Cette politique, la France la défend aujourd'hui, dans un contexte de redressement des comptes publics qui mérite que l'on s'intéresse un instant à ce qui lui donne son caractère d'exception.
La première raison de son exceptionnelle réussite, c'est que c'est une politique universelle. Chaque famille de deux enfants bénéfice d'allocations familiales, et cela sera encore le cas en 2015, 2016 et 2017.
Par ailleurs, la prime à la naissance bénéficie à plus de 80 % des familles, ce qui est aussi un facteur de cohésion car elle est versée dès le premier enfant.
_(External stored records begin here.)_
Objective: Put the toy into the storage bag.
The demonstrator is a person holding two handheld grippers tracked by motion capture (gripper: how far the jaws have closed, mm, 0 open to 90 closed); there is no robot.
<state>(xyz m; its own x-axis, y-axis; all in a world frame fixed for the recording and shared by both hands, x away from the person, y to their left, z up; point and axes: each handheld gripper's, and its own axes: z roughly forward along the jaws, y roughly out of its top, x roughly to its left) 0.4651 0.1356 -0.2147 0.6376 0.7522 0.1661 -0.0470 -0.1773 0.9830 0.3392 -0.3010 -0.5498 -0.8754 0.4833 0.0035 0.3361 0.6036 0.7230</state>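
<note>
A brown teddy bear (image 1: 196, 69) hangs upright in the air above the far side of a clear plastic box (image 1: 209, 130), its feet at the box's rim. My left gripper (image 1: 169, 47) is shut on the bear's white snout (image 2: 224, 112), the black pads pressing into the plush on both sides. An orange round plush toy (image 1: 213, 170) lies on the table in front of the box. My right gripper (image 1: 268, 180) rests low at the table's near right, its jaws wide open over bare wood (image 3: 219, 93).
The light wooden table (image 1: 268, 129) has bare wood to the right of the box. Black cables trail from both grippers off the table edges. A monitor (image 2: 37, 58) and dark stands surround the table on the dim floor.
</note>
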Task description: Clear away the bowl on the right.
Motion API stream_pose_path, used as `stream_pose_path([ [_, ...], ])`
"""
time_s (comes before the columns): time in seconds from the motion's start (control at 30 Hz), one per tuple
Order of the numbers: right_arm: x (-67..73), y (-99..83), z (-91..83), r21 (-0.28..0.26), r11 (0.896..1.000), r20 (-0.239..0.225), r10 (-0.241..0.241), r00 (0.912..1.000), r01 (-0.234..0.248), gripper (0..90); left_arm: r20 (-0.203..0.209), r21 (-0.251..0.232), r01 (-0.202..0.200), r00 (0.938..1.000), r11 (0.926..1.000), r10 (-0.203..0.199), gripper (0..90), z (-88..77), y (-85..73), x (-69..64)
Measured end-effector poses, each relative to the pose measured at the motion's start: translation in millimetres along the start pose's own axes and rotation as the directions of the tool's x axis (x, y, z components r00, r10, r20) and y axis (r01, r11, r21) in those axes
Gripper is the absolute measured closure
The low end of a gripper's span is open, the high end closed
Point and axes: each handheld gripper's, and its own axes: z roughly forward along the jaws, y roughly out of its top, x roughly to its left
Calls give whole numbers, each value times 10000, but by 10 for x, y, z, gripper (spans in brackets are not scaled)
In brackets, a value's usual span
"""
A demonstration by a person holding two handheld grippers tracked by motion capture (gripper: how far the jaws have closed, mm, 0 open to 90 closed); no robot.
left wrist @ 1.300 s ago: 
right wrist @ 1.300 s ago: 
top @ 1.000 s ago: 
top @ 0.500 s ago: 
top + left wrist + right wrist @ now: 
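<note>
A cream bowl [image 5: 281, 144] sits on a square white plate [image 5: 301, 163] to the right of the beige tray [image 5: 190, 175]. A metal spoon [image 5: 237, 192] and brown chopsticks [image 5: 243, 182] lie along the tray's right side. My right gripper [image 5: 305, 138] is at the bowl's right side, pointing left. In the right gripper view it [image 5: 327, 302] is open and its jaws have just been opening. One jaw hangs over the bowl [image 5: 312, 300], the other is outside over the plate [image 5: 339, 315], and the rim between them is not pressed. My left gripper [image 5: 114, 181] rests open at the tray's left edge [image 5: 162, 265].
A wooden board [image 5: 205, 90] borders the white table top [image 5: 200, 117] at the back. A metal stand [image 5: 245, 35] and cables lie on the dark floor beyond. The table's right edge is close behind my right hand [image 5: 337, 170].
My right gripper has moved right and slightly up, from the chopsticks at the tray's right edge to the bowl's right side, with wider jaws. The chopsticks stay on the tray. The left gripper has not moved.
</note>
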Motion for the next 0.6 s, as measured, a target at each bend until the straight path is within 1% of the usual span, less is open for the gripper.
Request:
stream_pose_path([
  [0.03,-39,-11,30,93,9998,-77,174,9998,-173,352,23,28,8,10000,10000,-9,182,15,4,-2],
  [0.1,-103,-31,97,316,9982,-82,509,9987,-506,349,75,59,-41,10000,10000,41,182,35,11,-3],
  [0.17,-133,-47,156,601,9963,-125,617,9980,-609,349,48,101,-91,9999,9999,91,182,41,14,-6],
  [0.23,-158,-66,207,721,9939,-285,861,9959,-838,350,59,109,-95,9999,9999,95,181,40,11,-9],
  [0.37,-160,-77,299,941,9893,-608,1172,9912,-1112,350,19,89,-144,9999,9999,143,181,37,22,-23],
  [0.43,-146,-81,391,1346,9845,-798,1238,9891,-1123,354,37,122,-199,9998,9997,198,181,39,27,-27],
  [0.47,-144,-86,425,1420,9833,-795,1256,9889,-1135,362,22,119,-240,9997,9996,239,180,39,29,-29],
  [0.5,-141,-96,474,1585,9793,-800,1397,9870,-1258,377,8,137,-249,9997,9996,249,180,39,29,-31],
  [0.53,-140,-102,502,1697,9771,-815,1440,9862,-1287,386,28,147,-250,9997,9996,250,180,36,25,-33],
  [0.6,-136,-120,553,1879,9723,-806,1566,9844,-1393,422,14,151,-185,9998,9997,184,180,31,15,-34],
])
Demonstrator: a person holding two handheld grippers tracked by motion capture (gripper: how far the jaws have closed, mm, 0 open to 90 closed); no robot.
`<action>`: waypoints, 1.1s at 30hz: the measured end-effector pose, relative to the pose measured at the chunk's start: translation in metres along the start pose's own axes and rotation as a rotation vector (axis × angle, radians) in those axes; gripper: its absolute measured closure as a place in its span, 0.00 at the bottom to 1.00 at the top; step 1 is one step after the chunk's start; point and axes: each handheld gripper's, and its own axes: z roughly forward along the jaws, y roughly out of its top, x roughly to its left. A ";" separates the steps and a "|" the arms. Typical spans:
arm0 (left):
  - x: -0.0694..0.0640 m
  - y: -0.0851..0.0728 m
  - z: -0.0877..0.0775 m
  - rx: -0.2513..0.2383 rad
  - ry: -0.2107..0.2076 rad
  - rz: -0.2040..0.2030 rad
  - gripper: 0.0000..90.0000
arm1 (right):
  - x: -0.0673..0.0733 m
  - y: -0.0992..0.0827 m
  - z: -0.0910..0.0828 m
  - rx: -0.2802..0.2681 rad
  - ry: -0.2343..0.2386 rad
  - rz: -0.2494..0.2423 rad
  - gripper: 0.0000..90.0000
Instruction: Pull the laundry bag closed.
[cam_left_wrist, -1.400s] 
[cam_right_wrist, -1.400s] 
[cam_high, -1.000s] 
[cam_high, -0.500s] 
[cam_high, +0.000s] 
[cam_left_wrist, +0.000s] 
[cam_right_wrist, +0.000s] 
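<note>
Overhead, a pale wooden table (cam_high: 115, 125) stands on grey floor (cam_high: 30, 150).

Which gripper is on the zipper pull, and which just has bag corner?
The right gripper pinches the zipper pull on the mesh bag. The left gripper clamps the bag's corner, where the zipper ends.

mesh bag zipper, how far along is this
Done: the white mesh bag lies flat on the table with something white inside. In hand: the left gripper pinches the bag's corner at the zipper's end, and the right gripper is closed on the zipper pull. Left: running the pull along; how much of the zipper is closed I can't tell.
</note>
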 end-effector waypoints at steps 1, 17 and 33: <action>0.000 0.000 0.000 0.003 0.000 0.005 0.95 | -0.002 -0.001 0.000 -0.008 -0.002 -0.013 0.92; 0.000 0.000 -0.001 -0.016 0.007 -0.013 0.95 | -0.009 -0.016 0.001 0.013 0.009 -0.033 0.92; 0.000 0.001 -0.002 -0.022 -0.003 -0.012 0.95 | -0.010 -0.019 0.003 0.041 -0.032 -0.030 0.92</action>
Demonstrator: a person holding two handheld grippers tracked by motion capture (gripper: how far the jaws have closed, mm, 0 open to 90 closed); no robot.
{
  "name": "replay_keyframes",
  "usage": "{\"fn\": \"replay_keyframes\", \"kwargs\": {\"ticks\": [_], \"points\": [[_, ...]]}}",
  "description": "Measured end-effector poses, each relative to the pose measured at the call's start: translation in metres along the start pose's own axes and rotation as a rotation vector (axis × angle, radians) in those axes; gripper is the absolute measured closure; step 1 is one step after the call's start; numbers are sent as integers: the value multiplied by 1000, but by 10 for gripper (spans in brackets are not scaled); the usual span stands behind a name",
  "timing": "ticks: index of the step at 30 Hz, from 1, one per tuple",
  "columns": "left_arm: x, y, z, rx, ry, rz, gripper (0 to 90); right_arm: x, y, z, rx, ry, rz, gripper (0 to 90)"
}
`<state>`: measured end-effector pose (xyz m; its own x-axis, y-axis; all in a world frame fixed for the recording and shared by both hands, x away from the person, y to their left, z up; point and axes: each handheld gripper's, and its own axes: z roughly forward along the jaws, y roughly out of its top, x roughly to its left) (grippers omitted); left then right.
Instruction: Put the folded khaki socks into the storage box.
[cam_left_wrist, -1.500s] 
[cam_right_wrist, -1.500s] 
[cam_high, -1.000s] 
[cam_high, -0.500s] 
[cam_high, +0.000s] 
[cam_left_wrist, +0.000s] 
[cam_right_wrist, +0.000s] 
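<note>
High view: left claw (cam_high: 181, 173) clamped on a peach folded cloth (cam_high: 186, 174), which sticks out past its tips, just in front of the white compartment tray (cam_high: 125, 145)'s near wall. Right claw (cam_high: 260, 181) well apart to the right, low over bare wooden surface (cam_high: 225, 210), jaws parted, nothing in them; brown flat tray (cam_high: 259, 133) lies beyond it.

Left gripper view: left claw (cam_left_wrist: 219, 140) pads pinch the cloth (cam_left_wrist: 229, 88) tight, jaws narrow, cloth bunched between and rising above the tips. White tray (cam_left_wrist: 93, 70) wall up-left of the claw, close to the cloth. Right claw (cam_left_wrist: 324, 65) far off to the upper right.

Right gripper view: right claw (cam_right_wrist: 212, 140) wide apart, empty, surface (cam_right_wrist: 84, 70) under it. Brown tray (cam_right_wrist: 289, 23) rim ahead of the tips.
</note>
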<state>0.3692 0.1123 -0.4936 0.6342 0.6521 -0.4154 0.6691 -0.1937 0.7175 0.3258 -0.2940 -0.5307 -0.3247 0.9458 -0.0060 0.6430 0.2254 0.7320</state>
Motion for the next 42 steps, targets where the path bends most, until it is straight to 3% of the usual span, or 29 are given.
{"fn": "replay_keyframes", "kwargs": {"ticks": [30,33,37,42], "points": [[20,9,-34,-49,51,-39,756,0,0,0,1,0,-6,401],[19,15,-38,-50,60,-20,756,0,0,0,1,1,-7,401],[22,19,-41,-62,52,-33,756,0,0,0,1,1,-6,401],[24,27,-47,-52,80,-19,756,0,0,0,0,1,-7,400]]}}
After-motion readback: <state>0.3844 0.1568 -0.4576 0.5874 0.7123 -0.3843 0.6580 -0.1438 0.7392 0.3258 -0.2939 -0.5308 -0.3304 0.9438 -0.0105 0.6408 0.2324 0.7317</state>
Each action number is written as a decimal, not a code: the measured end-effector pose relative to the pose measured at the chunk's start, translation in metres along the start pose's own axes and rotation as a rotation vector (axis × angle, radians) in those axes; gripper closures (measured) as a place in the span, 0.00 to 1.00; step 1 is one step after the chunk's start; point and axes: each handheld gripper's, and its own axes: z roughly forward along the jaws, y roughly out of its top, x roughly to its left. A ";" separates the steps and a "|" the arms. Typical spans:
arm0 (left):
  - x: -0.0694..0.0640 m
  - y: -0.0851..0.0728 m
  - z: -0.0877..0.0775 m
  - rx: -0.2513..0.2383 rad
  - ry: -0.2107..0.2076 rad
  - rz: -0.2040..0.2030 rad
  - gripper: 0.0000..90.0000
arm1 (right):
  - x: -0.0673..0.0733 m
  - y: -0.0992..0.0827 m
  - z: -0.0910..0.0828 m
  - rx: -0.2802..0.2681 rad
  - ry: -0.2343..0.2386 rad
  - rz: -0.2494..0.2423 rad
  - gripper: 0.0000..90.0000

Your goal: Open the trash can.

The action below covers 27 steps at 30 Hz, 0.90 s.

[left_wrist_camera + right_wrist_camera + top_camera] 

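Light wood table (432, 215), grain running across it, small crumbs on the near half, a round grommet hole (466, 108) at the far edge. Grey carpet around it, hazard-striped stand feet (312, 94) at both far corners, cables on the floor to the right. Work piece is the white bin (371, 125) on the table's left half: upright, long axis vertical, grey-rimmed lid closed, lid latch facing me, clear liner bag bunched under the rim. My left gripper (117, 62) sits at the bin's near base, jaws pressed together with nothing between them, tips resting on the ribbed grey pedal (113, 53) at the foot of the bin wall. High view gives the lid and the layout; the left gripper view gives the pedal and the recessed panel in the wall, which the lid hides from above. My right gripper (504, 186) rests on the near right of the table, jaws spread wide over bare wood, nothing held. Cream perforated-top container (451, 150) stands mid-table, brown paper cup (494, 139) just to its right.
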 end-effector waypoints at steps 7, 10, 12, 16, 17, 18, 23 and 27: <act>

Les familles continueront d'en bénéficier dès le premier enfant et elles en bénéficieront pour le deuxième, le troisième et les enfants suivants, même si cette prime est réduite, parce que les dépenses sont réduites. À partir du deuxième enfant, lorsqu'il s'agit de s'équiper, une grande partie des dépenses a été faite.
Enfin, la qualité de la politique familiale est due aux modes d'accueil, les crèches et les assistantes maternelles. Nous présenterons dans les jours qui viennent un plan pour conforter les assistantes maternelles, qui sont disponibles pour continuer de porter haut et fort la politique familiale française, ainsi que les crèches, et nous lierons emploi, emploi des femmes, politique familiale et taux de natalité.